Step 3 — Deviation Collection
For each completed pivot, the indicator calculates the percentage distance between the pivot price and the moving average value at that pivot's bar. Pivot high deviations are stored separately from pivot low deviations, up to a configurable historical limit.
Step 4 — Band Calculation
The stored deviation percentages are processed using the selected method (Average, Standard Deviation, or Most Frequent) to produce a single representative value for each side. This percentage is applied to the current MA value to produce the upper and lower band prices.
Step 5 — Visualization
The moving average is plotted as the centerline, with upper (resistance) and lower (support) bands drawn from the calculated deviations. A filled zone between the bands provides visual context. An optional dashboard displays live statistics including sample sizes, average distances, band widths, and current price position relative to the bands.
Multiple Moving Average Types
- 10 moving average options: SMA, EMA, WMA, TMA, VIDYA, WWMA, ZLEMA, TSF, HMA, VWMA.
- Configurable period and price source.
Adaptive Deviation Bands
- Bands derived from actual pivot deviation statistics, not fixed multipliers.
- Three calculation methods: Average, Standard Deviation, Most Frequent.
- Asymmetric upper/lower bands calculated independently.
- Configurable historical pivot lookback (1–500).
Analysis Dashboard
- Live statistics: sample size, average distance, band width, MA price, band prices.
- Current price zone status indicator.
- Configurable position and text size.
Debug Mode
- Optional pivot labels showing individual deviation percentages.
- Per-pivot statistics including running averages and band values.
Alert System
- Upper Band Break Up — triggers when price crosses above the upper band.
- Upper Band Break Down — triggers when price returns below the upper band.
- Lower Band Break Down — triggers when price crosses below the lower band.
- Lower Band Break Up — triggers when price returns above the lower band.
- Each alert type can be toggled individually. Messages include ticker, timeframe, event type, and price.
Getting Started
Add the indicator to any chart.

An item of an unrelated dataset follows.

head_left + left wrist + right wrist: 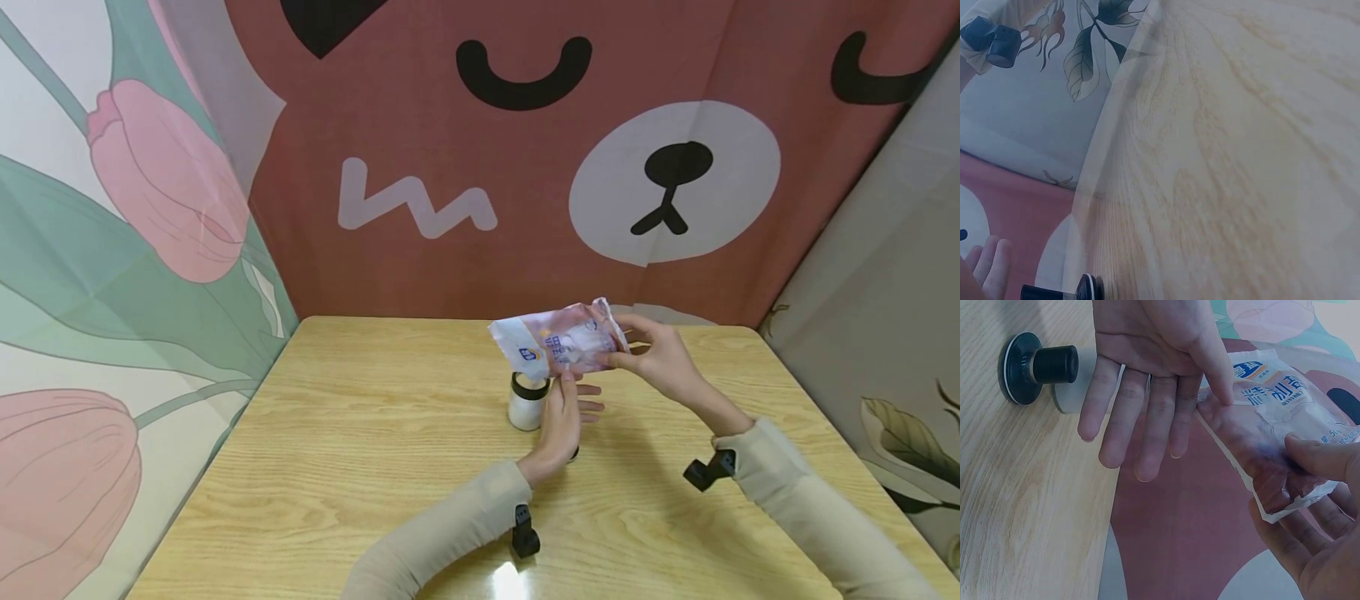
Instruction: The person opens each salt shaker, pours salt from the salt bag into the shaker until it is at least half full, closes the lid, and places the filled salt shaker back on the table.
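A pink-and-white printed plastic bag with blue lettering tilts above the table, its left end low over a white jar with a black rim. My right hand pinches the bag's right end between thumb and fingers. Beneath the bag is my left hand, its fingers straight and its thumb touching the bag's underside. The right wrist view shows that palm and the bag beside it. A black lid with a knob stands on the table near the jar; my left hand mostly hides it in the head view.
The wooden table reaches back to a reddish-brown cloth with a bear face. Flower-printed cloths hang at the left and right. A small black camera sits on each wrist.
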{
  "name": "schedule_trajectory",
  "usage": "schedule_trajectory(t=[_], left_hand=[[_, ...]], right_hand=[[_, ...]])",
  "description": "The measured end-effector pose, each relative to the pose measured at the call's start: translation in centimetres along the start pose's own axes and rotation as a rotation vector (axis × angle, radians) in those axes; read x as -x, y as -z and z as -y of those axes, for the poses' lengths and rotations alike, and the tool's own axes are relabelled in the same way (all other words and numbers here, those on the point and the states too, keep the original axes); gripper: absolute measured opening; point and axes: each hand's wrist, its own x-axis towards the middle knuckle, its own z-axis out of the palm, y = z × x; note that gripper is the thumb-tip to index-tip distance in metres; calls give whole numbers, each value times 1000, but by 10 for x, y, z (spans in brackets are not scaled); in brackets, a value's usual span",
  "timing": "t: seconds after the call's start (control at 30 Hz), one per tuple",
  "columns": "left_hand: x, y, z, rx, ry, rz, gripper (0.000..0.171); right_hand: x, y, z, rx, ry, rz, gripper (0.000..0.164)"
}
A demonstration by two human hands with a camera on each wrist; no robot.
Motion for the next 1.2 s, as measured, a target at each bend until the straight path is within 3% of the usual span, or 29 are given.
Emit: schedule_trajectory(t=[1.2], left_hand=[[0, 1, 0, 2, -3, 13, 52]], right_hand=[[-1, 0, 0, -2, 7, -4, 50]])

The default settings (SMA 20, PH/PL Period: 21, Historical Pivots: 50, Average method) provide a balanced starting point for most instruments on 4H to 1D timeframes.
Reading the Chart
- White dots (MA) = Central moving average baseline.

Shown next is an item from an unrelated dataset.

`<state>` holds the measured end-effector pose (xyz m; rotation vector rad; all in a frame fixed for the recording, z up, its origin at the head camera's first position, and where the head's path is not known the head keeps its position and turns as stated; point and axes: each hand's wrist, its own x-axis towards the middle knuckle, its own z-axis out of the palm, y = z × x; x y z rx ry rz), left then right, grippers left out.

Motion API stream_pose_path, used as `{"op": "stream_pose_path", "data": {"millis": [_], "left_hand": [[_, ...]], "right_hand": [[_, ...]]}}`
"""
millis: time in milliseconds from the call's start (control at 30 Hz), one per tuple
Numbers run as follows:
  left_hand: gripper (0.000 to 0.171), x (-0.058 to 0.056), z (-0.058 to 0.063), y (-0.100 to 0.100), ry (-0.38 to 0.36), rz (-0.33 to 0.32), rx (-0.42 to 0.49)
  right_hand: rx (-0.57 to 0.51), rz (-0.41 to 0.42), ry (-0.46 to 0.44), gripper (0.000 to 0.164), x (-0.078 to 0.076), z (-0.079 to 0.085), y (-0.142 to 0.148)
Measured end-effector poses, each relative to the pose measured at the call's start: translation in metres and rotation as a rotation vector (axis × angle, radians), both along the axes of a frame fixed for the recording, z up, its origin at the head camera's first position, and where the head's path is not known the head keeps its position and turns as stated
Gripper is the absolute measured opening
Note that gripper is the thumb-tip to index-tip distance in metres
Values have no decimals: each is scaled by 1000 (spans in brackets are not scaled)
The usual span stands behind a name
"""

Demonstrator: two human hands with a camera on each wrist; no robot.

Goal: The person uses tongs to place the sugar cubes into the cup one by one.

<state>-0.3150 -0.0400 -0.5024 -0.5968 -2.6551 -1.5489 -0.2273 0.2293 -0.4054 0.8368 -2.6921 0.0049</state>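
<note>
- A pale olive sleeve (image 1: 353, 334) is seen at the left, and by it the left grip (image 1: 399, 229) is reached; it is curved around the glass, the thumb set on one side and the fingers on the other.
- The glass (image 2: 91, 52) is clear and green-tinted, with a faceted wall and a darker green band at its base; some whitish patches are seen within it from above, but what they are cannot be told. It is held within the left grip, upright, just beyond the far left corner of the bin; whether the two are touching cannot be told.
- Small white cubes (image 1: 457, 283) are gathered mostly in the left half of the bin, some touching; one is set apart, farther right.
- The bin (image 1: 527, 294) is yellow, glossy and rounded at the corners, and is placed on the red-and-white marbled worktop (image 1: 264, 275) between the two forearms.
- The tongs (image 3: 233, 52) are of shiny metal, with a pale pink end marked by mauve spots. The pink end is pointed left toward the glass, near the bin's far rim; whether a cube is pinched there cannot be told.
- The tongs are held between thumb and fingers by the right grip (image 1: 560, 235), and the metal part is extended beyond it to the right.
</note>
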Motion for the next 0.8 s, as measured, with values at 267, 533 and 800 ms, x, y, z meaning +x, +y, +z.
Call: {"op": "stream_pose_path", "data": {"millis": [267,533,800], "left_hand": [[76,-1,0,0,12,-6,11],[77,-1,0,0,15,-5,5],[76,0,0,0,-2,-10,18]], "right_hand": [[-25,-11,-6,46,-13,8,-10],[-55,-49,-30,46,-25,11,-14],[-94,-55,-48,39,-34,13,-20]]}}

- Upper band (maroon) = Statistical resistance zone based on pivot high deviations.
- Lower band (teal) = Statistical support zone based on pivot low deviations.
- Filled zone = Area between the bands representing the normal deviation range.

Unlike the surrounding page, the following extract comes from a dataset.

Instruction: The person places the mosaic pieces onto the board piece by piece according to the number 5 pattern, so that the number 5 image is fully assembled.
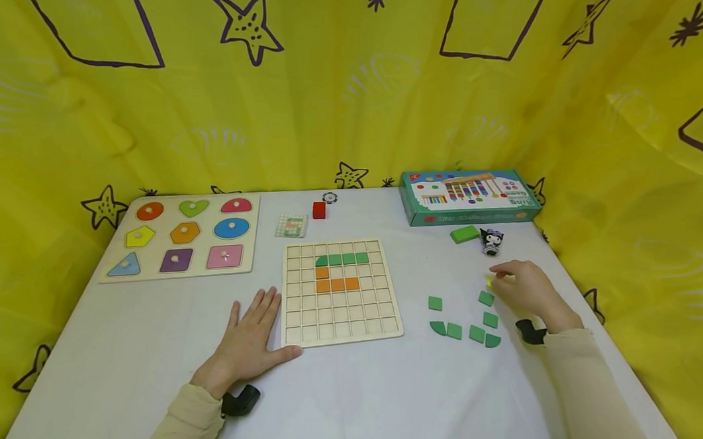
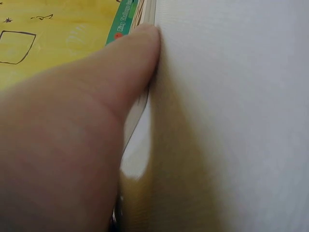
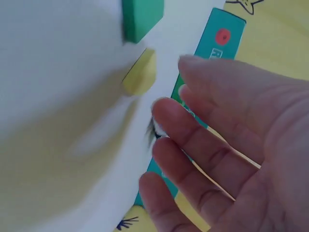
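Note:
My left hand (image 1: 245,344) lies flat on the white table, fingers spread, beside a wooden grid board (image 1: 342,323). Its thumb (image 2: 133,53) reaches the board's lower left corner. Set in the grid are a row of green pieces (image 1: 344,259) with a rounded one at its left end, and several orange squares (image 1: 338,284) below. Over the table's right side, my right hand (image 1: 528,293) hovers with loosely bent fingers and nothing between them. Just off its fingertips is a small yellow piece (image 3: 140,75). Several loose green pieces (image 1: 454,331), squares and quarter-rounds, lie left of that hand.
A small pattern card (image 1: 292,226) and a red block (image 1: 319,210) lie behind the board. At left is a shape puzzle (image 1: 210,253). A boxed game (image 1: 469,197), a green block (image 1: 464,234) and a small figurine (image 1: 492,241) stand at back right. A yellow curtain surrounds the table.

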Tool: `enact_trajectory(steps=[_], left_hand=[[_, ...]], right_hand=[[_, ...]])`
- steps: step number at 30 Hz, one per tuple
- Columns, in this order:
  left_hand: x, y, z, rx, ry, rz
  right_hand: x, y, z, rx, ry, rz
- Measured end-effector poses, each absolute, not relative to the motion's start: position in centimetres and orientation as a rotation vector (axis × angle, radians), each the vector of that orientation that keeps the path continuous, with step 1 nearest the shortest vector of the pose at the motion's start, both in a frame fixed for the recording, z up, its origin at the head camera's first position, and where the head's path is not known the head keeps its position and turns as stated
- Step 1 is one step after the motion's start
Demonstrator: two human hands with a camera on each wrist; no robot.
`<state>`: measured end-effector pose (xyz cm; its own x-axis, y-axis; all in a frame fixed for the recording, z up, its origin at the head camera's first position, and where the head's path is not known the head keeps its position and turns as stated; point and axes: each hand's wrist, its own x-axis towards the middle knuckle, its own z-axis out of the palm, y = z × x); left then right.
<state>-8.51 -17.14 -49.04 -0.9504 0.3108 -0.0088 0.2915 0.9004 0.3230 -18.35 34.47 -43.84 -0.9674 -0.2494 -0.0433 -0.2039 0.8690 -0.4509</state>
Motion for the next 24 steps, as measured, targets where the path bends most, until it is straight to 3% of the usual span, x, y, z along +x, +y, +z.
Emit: enact_trajectory(steps=[14,24], left_hand=[[-8.8,-17.2,-49.1,0.480,3.003,0.491],[-8.7,-17.1,-49.3,0.467,2.993,0.488]], right_hand=[[-18.7,34.5,-45.6,-0.350,2.946,-0.661],[-18.5,26.6,-43.8,-0.515,2.842,-0.761]])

- Dashboard = Live summary of sample sizes, distances, band widths, and price position.
Key Inputs
- MA Period: Controls the moving average smoothing length.
- MA Type: Select from 10 different moving average algorithms.
- PH/PL Period (2–200): Controls pivot detection sensitivity. Higher values detect major pivots, lower values detect minor swings.
- Historical Pivots (1–500): Number of past pivots used for deviation statistics.
- Band Calculation: Choose between Average, Standard Deviation, or Most Frequent.
- This indicator is a technical analysis tool, not a trading system. It does not generate buy/sell orders.
- Band accuracy depends on sufficient historical pivot data. With very few detected pivots, bands may not be statistically meaningful.
- The Most Frequent method uses histogram binning with 10 categories. Results may vary with different data distributions.
- Asymmetric bands reflect historical behavior. In rapidly changing market conditions, past deviation patterns may not persist.
- Volume-weighted moving average (VWMA) requires reliable volume data. On instruments with sparse volume, VWMA results may be less informative.
- Very low PH/PL Period values will detect many minor pivots and may produce narrow bands that reflect noise rather than significant levels.
The moving average implementations (VIDYA, WWMA, ZLEMA, TSF, HMA) follow standard technical analysis formulas. The pivot-based deviation measurement system, asymmetric band calculation from separate pivot high/low distributions, histogram-based most-frequent analysis, and the adaptive deviation channel framework are original contributions.